Problem statement: Output the data below exactly.

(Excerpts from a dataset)
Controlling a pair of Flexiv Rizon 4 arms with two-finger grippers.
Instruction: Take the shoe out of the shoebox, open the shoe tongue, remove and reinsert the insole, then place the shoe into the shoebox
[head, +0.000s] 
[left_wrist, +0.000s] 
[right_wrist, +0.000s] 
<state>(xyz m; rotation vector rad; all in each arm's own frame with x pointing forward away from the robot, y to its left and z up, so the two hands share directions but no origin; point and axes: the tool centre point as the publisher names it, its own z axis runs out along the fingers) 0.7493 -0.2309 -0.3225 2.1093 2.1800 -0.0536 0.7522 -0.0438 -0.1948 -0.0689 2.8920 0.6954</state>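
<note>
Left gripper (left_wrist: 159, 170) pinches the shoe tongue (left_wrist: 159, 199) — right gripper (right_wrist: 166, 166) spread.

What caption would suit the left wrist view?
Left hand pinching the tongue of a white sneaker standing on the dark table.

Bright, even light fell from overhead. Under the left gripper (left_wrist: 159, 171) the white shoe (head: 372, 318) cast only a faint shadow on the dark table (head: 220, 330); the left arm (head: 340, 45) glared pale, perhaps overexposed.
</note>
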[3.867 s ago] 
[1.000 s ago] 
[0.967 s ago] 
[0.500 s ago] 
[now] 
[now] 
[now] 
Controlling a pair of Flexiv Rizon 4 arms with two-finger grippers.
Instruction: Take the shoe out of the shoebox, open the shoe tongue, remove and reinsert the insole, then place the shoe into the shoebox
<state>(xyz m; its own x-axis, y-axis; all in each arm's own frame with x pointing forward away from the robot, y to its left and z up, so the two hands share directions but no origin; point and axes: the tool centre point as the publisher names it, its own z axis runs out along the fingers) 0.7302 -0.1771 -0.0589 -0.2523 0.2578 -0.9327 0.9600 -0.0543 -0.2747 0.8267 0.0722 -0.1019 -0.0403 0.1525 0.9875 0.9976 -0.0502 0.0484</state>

Task solution:
Controlling a pair of Flexiv Rizon 4 arms with two-finger grippers.
Instruction: Take the shoe out of the shoebox, open the shoe tongue, remove and reinsert the insole, then place the shoe into the shoebox
[head, +0.000s] 
[left_wrist, +0.000s] 
[right_wrist, +0.000s] 
<state>(xyz m; rotation vector rad; all in each arm's own frame with x pointing forward away from the robot, y to its left and z up, so the two hands share directions but no origin; point and axes: the tool centre point as the publisher names it, its own z axis runs out along the fingers) 0.7493 -0.2309 -0.3225 2.1093 2.1800 -0.0536 0.7522 -0.0438 -0.1948 -0.0689 2.8920 0.6954</state>
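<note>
Left gripper (left_wrist: 159, 170) pinches the shoe tongue (left_wrist: 159, 199) — right gripper (right_wrist: 166, 166) spread.

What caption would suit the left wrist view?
Left hand pinching the tongue of a white sneaker standing on the dark table.

Bright, even light fell from overhead. Under the left gripper (left_wrist: 159, 171) the white shoe (head: 372, 318) cast only a faint shadow on the dark table (head: 220, 330); the left arm (head: 340, 45) glared pale, perhaps overexposed.
</note>
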[3.867 s ago] 
[1.000 s ago] 
[0.967 s ago] 
[0.500 s ago] 
[now] 
[now] 
[now] 
Controlling a pair of Flexiv Rizon 4 arms with two-finger grippers.
Instruction: Take the shoe out of the shoebox, open the shoe tongue, remove and reinsert the insole, then place the shoe into the shoebox
<state>(xyz m; its own x-axis, y-axis; all in each arm's own frame with x pointing forward away from the robot, y to its left and z up, so the two hands share directions but no origin; point and axes: the tool centre point as the publisher names it, its own z axis runs out along the fingers) 0.7302 -0.1771 -0.0589 -0.2523 0.2578 -0.9327 0.9600 -0.0543 -0.2747 0.8267 0.0722 -0.1019 -0.0403 0.1525 0.9875 0.9976 -0.0502 0.0484</state>

No more output is given for this exercise.